▶ **DIRECTIONS**:
Output, without any change, the listing below from its opening line up to and including the line with "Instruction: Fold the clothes".

── SOURCE MATERIAL ──

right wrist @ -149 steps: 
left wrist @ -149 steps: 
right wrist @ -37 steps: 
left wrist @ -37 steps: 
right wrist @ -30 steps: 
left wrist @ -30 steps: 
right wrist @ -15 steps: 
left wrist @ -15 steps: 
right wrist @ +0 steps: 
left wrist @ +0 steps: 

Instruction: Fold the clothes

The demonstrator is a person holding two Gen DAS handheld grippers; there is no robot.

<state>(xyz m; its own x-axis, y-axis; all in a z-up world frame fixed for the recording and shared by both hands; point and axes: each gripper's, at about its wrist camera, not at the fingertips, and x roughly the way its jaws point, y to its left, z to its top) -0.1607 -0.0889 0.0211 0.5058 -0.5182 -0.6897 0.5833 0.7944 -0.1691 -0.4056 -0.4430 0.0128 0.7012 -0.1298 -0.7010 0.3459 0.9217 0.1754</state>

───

▶ **EXERCISE RESULT**:
right wrist @ -149 steps: 
left wrist @ -149 steps: 
right wrist @ -37 steps: 
left wrist @ -37 steps: 
right wrist @ -30 steps: 
left wrist @ -30 steps: 
right wrist @ -15 steps: 
left wrist @ -15 steps: 
right wrist @ +0 steps: 
left wrist @ +0 steps: 

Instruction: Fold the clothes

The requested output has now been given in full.